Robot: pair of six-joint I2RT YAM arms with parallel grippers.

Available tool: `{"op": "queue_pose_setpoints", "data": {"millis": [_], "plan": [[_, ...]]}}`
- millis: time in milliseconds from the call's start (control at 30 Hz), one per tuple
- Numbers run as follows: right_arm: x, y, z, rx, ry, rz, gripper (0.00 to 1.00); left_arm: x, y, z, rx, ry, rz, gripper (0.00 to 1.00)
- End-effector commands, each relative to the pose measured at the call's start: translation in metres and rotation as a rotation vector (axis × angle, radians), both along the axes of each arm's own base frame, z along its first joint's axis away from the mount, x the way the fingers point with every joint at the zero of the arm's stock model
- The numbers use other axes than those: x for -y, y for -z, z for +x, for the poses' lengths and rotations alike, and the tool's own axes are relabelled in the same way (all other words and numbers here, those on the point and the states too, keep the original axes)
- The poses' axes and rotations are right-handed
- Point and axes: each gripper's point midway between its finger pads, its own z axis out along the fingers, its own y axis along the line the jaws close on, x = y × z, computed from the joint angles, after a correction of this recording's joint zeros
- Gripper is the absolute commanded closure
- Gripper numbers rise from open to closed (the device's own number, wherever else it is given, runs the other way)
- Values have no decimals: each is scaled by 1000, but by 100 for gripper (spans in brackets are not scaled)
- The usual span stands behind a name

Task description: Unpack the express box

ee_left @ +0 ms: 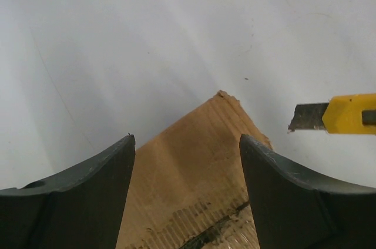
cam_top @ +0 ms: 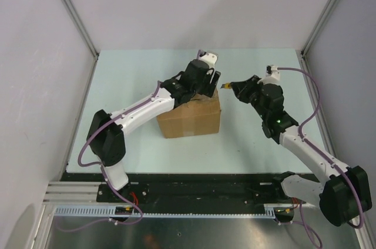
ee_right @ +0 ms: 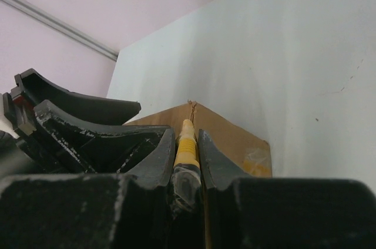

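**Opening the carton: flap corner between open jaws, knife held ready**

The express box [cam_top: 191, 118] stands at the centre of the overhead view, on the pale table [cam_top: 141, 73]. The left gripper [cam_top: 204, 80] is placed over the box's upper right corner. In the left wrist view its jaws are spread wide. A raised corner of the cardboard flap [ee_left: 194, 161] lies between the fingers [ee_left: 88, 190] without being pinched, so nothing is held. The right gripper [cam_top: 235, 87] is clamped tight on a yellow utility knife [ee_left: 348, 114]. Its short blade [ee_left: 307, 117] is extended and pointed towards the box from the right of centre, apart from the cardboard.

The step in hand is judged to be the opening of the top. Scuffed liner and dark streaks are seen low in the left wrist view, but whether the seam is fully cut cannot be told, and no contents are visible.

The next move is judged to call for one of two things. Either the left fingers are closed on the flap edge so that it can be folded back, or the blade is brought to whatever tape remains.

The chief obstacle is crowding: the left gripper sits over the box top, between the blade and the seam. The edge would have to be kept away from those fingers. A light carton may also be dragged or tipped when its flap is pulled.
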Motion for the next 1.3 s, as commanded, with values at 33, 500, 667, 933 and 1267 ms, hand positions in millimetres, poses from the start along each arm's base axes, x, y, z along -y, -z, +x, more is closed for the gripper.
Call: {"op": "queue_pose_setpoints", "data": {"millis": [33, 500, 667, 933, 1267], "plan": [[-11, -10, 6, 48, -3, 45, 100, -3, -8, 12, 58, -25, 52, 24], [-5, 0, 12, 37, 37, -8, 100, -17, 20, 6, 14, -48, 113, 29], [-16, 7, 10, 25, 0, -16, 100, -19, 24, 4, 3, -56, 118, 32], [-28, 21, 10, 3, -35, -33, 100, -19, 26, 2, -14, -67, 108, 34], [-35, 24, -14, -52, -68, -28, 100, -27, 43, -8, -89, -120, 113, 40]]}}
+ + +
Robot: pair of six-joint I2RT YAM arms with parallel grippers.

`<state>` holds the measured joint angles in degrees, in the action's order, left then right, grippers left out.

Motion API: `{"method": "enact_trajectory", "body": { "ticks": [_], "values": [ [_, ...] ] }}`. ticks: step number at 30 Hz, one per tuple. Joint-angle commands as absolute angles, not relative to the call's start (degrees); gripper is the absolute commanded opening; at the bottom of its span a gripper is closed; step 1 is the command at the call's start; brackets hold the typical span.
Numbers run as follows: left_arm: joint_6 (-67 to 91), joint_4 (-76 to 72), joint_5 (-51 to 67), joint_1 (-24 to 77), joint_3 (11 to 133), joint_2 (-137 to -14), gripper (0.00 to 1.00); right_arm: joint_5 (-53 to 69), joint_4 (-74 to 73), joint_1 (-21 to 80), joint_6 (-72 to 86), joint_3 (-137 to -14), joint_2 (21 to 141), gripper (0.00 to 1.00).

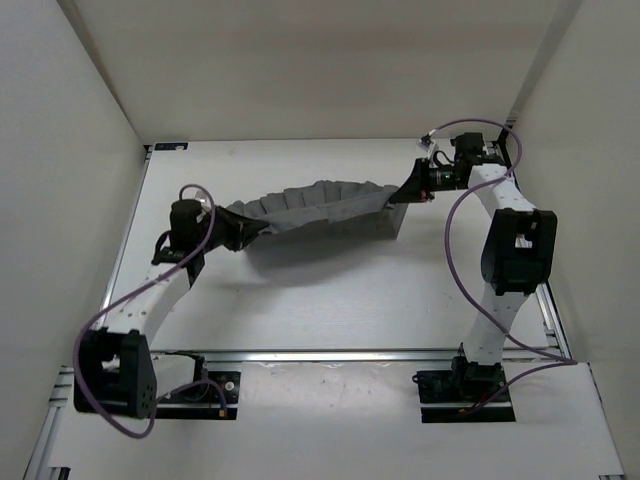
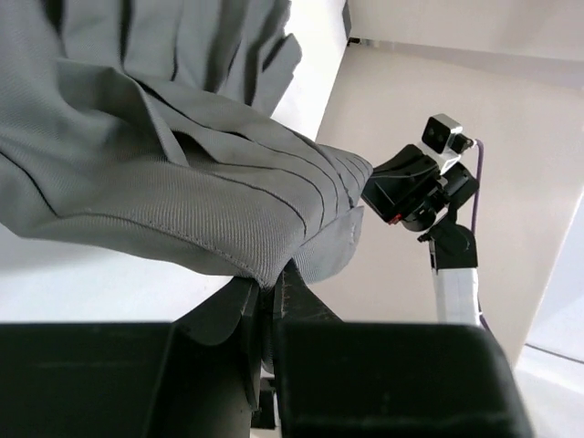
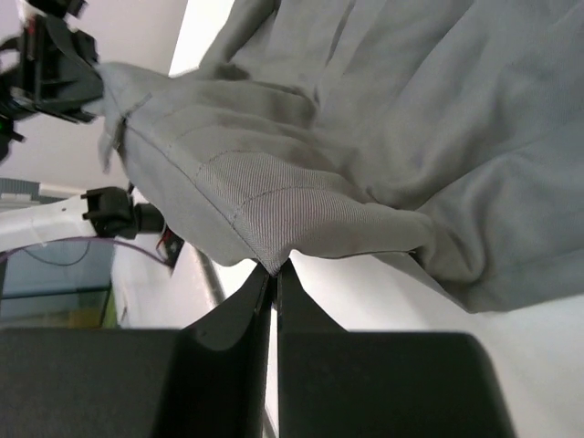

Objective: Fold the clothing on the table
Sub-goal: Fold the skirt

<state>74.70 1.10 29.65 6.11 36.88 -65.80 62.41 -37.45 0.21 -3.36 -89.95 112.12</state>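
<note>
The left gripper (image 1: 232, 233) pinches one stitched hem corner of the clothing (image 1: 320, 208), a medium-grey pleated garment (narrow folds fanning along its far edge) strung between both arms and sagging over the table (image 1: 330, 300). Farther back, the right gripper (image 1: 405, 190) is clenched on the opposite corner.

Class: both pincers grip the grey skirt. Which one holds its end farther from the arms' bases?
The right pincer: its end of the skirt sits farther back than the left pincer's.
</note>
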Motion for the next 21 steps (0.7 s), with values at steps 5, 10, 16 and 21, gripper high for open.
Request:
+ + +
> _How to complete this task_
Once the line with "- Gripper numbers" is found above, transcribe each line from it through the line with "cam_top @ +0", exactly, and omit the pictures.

> _Answer for this exercise_
- Gripper numbers rise from open to closed (the device's own number, wherever else it is given, runs the other way)
- Values have no decimals: each is scaled by 1000, but by 100 for gripper (spans in brackets are not scaled)
- The usual span stands behind a name

Task description: Unpack the express box

ee_left @ +0 ms: 
cam_top @ +0 ms: 

Nothing else is needed to complete this exercise.